● **WHAT YOU ARE ASKED TO DO**
In the data below, the answer is the run of lines from the line containing "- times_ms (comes" through the line containing "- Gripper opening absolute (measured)", both included; print it exactly and nothing else.

Data records
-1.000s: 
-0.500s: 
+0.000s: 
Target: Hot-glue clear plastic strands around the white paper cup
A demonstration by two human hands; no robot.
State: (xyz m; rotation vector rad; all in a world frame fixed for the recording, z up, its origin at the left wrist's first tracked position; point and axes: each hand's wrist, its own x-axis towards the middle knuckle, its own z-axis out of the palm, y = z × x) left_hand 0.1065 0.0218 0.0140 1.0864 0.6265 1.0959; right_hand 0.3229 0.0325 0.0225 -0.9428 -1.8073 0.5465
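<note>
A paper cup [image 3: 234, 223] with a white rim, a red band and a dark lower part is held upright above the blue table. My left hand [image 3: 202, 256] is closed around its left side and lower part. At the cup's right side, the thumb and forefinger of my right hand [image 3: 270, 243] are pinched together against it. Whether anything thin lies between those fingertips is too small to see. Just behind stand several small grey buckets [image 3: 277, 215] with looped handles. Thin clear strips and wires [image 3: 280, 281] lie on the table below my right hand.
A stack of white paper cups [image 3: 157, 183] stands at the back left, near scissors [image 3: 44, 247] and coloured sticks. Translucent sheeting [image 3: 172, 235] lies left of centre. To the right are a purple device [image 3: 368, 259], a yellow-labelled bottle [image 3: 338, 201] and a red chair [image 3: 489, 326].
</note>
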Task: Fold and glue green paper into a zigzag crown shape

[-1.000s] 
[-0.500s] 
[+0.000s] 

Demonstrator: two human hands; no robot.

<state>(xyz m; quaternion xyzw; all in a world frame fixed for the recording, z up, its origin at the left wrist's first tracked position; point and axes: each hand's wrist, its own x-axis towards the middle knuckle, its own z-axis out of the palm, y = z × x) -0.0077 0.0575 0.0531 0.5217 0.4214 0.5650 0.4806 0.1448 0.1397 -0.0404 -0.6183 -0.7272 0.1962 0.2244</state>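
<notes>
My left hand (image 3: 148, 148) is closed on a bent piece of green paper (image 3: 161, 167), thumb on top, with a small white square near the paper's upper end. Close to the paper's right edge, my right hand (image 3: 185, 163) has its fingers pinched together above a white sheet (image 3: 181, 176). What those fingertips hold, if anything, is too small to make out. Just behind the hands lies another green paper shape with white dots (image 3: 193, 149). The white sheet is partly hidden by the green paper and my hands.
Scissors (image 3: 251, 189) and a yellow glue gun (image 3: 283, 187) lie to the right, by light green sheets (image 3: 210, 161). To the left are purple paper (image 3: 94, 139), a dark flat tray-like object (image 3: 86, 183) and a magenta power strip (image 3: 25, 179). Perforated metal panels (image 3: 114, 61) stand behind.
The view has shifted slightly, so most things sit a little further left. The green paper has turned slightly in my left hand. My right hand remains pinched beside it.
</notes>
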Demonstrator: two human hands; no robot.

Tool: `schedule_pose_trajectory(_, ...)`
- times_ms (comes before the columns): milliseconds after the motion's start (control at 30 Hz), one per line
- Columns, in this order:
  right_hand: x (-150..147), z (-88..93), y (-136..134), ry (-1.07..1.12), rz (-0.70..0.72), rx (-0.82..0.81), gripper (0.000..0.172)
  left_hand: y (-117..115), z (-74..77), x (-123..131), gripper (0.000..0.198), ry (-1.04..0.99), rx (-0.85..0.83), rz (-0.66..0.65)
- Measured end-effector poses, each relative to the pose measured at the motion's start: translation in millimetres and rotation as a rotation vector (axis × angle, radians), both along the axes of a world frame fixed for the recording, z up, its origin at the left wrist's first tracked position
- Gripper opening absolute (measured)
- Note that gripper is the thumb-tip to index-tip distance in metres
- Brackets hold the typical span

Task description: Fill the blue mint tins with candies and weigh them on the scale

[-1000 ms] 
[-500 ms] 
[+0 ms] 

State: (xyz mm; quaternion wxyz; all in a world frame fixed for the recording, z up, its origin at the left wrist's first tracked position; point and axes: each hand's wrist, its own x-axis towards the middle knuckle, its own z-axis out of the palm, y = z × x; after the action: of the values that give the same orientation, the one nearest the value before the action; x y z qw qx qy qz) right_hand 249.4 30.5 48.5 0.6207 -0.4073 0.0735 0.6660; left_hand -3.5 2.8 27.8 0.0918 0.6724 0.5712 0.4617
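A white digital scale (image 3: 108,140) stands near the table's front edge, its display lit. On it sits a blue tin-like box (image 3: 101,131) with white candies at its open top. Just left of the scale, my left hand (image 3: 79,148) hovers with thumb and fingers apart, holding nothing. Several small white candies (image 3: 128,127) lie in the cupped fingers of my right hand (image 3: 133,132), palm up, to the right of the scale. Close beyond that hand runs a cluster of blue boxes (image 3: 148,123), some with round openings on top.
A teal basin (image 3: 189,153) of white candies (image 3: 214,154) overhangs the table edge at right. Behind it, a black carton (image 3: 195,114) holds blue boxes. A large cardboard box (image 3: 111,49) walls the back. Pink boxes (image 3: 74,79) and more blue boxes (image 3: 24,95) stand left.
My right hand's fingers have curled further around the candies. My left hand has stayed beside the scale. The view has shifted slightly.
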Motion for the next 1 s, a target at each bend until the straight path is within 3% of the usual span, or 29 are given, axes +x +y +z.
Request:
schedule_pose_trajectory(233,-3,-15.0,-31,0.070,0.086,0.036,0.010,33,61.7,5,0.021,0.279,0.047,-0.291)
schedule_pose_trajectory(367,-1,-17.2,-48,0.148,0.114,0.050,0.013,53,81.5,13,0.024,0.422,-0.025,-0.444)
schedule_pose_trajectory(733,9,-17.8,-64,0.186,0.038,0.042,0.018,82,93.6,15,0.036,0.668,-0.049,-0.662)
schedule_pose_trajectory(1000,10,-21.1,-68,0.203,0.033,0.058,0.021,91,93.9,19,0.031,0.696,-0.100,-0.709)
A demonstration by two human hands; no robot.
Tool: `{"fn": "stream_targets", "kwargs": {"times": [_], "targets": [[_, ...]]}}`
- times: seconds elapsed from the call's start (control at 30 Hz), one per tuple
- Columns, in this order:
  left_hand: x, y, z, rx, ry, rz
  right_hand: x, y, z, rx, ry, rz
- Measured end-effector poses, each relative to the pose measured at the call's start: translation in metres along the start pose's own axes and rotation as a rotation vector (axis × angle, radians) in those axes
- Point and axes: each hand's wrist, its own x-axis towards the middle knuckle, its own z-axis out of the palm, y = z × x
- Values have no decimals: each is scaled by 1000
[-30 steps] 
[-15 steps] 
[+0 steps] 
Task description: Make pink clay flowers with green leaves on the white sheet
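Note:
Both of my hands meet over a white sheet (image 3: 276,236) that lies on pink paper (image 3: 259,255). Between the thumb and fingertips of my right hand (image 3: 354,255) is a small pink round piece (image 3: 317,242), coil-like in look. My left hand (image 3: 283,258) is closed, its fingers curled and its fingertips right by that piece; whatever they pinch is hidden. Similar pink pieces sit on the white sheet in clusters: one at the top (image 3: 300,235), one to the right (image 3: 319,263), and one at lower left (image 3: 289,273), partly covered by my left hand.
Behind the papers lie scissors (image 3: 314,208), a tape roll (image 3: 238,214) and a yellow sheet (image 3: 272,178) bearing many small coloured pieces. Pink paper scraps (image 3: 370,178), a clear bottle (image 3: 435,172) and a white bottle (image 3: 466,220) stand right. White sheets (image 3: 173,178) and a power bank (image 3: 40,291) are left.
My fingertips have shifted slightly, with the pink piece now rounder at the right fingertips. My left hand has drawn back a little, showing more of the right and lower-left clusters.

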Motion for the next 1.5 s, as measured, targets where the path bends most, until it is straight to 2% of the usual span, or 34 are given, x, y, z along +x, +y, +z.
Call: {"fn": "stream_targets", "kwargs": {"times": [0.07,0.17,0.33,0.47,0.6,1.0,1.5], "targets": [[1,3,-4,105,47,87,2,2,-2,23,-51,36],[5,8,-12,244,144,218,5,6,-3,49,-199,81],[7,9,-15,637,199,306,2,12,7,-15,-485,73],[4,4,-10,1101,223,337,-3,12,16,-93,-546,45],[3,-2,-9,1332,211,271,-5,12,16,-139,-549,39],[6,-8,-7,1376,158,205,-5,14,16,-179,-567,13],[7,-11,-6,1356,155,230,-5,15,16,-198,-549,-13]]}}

● **SOLVED PROBLEM**
- times_ms (comes before the columns): milliseconds after the motion's start (control at 30 Hz), one per line
- Columns, in this order:
  right_hand: x (-150..147), z (-88..93), y (-136..134), ry (-1.07..1.12), rz (-0.70..0.72), rx (-0.82..0.81), gripper (0.000..0.172)
  left_hand: y (-117..115), z (-74..77), x (-123..131), gripper (0.000..0.198), ry (-1.04..0.99), rx (-0.85..0.83), rz (-0.66..0.65)
- Measured end-effector poses, each relative to the pose measured at the motion's start: translation in millimetres and rotation as a rotation vector (axis × angle, radians), both along the axes of a world frame fixed for the recording, z up, its origin at the left wrist's first tracked position
- Gripper opening absolute (measured)

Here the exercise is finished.